36. There are also areas of commercial law where convergence may be considerably more challenging, but which are nonetheless very important for ASEAN’s continued economic integration and development.
(a) One such area is that of intellectual property (“IP”), which provides a legal framework for supporting innovation and enterprise.
(b) In general, IP rights are largely “territorial” in nature, with each country having its own policies, and understandably so.
(c) But if we can explore deeper collaboration, or even seek meaningful convergence in these areas, we can facilitate a conducive environment for further economic growth.
37. All in, it bodes well for us that ASEAN has already begun moving towards common standards and legal instruments. Continued progress on this front will facilitate the integration and development of ASEAN economies.
3. Active participation of the private sector
38. The third area is the importance of the private sector’s active participation in regional initiatives and conversations.
39. State and non-State actors working together in a regional public-private partnership is important aspect for achieving ASEAN integration through law. State actors traditionally lead in implementing and interpreting laws, while the private sector can serve as a valuable springboard for fresh ideas and solutions.
40. To this end, ALA – which brings together the different branches of the legal profession – is well-positioned to facilitate close cooperation in the ASEAN legal fraternity. Indeed, this important aim finds expression in ALA’s Constitution.
41. Regional conferences and dialogues such as this Conference bring together members from both the public and private sectors and across diverse areas of expertise for an exchange of ideas. We all look forward to a range of innovative suggestions, cross-cutting ideas and practical recommendations emerging from these discussions.
42. Apart from regional events and conferences, it is also excellent that ASEAN lawyers are increasingly seeking collaborative opportunities with counterparts from other jurisdictions.
(a) In recent years, we have seen an increase in strategic law partnerships across the ASEAN bloc.
(b) Earlier this year, the Asian Business Law Institute launched an important publication on the recognition and enforcement of foreign judgments in Asia. It is the culmination of the work of a diverse range of legal professionals, including ASEAN lawyers.
43. These examples of regional collaboration remind us of our potential for growth when we work together.
44. Looking ahead, a legal fraternity committed to unlocking regional opportunities will facilitate further economic integration and development in ASEAN.
45. An old African proverb tells us: “If you want to go fast, go alone. If you want to go far, go together”.
46. The first 50 years of the ASEAN experience have borne this out.

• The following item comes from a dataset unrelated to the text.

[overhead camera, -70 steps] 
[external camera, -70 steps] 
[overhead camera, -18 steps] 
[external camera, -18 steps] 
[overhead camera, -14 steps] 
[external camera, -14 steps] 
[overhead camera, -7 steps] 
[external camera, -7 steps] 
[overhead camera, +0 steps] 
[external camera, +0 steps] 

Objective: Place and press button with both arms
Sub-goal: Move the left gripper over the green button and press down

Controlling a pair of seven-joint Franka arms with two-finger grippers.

(a) We have immense potential, and it is extremely encouraging to know that there is so much room for us to go further.
(b) But to do so we must, as those before us did, go together.
(c) Only then, will we unleash “The Power of One”.
47. We are moving in the right direction by developing shared legal frameworks, instruments, standards and understandings.
48. Of course, we may face challenges and disruptions in our journey.
49. But amidst all these –
(a) may we work together to find the sweet spot for achieving both State and regional interests;
(b) may history record our effort as a bespoke approach in designing a flourishing model of regional economic integration;
(c) and may we press on in our worthwhile endeavour to unlock opportunities in ASEAN through law.
50. I wish you a productive and fruitful Conference. Thank you.